Les ministres de l’Intérieur de l’Union européenne se sont réunis jeudi à Bruxelles pour parler migration. L’occasion pour le commissaire européen à la Migration, aux affaires intérieures et à la citoyenneté, Dimitris Avramopoulos d’affirmer que «l’Espagne n’est pas seule et ne le sera jamais». 

«L’Union européenne la soutient politiquement, financièrement et opérationnellement», a assuré Dimitris Avramopoulos, cité par le journal El Espanol.
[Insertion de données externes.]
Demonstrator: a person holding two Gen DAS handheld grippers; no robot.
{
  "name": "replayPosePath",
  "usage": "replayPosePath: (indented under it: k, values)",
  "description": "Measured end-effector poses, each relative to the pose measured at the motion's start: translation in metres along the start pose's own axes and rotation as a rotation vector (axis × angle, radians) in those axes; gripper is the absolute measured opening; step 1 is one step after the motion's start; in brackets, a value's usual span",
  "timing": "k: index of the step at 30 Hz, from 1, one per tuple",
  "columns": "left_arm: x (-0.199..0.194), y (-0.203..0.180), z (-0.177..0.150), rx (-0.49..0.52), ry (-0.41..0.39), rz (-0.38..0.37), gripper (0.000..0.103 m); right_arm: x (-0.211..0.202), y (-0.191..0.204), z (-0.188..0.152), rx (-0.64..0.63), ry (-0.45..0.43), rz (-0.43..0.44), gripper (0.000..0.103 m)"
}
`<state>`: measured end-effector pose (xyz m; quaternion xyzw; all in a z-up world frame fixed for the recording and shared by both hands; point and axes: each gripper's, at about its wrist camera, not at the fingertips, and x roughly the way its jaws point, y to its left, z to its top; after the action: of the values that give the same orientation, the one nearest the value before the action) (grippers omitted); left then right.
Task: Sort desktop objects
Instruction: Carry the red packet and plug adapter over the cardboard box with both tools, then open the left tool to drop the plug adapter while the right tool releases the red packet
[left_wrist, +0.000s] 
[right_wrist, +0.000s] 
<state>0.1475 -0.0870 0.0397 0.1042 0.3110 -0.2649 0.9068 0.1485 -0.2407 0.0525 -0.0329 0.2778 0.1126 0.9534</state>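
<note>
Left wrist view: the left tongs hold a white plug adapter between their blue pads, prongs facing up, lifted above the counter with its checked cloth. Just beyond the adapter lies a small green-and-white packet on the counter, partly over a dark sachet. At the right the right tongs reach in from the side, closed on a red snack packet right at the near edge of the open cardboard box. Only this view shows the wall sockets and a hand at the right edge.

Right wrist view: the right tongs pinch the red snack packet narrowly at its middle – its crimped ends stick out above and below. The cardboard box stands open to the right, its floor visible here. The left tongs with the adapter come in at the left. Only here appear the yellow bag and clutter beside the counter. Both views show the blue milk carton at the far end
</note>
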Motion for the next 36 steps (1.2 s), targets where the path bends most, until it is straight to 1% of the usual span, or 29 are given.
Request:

Ce dernier rapporte aussi que pour le cas du Maroc, «la dernière idée proposée par l’exécutif européen pour mettre fin à la pression migratoire sur l’Espagne est de réactiver les négociations en vue de la signature» d’une ancienne proposition. 

Il s’agit, toujours selon El Espanol, d’un «accord entre l’UE et le Maroc pour la réadmissions des irréguliers, qui serait complété par des pactes facilitant l’octroi de visas aux Marocains et l’immigration régulière». «Loin d’être une initiative nouvelle, c’est une saga sans fin», rappelle El Espanol, qui note que cette proposition remonte à l’an 2000. «Bien que sa conclusion imminente ait été annoncée à plusieurs reprises au cours des dix-neuf dernières années, la vérité est qu’il est toujours bloqué», enchaîne-t-il. 

Son principal obstacle serait l’obligation de réadmettre non seulement les ressortissants marocains, mais également tous les Nord-Africains et les Subsahariens qui entrent clandestinement en Espagne via le Maroc. «Une condition que les autorités marocaines jugent inacceptable» poursuit le site d’information, rappelant que «l’Espagne a déjà signé son propre accord de réadmission avec Rabat».